**YOUR GOAL:**
Your job with the data below: print everything from the line that holds "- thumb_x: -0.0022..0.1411" down to the line that holds "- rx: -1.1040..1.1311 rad", ends included, exactly, and nothing else.
#####
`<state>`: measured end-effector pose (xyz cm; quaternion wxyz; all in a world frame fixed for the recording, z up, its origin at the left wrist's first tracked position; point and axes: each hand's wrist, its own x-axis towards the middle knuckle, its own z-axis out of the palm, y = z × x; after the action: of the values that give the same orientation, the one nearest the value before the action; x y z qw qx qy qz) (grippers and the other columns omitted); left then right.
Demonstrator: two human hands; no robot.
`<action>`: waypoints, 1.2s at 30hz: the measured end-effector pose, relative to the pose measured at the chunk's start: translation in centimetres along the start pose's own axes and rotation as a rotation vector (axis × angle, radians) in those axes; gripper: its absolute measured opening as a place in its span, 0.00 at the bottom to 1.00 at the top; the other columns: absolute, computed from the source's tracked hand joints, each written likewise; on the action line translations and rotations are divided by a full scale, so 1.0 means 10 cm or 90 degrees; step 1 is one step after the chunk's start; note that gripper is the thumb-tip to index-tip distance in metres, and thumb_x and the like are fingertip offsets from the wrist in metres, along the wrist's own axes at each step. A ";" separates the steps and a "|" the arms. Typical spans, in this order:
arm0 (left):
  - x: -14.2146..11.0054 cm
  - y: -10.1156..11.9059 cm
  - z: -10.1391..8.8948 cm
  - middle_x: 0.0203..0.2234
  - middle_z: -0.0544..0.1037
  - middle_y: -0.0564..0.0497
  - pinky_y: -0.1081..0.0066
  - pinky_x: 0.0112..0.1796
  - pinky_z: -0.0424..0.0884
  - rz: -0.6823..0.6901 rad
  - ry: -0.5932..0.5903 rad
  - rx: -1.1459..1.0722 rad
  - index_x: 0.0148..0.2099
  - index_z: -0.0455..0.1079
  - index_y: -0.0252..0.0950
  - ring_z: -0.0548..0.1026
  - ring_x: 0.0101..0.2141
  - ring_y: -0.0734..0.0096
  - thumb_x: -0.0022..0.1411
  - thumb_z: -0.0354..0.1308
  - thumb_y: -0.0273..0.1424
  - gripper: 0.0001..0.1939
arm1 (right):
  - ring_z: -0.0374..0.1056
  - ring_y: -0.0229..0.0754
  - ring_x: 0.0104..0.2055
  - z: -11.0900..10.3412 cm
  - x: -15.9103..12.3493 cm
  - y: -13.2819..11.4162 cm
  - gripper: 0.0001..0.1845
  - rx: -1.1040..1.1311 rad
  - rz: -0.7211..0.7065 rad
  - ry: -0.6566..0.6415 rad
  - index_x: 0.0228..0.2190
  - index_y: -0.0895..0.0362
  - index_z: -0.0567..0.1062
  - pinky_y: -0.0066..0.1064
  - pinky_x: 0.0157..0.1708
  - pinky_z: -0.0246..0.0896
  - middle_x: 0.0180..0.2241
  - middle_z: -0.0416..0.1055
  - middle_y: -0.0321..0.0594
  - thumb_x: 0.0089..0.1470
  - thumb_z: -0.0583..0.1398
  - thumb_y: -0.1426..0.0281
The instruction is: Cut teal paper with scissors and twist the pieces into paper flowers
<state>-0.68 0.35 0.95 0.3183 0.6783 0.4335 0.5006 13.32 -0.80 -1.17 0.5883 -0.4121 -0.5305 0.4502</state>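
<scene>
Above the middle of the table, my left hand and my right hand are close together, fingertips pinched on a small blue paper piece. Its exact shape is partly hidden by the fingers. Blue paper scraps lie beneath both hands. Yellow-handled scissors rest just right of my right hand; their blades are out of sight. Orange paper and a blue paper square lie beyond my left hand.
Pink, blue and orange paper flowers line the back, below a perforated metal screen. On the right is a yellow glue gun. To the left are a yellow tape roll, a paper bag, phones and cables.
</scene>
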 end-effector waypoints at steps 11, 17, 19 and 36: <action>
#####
**EXERCISE SOLUTION:**
  - thumb_x: -0.0022..0.1411
  - thumb_z: -0.0354..0.1308
  - thumb_y: -0.0273..0.1424
  - gripper: 0.0001..0.1939
arm1 (right):
  - ring_z: -0.0374..0.1056
  - ring_y: -0.0229..0.0754
  - ring_x: 0.0104..0.2055
  - z: -11.0900..10.3412 cm
  - x: -15.9103..12.3493 cm
  - y: -13.2819..11.4162 cm
  - gripper: 0.0001..0.1845
  - rx: -1.1040..1.1311 rad

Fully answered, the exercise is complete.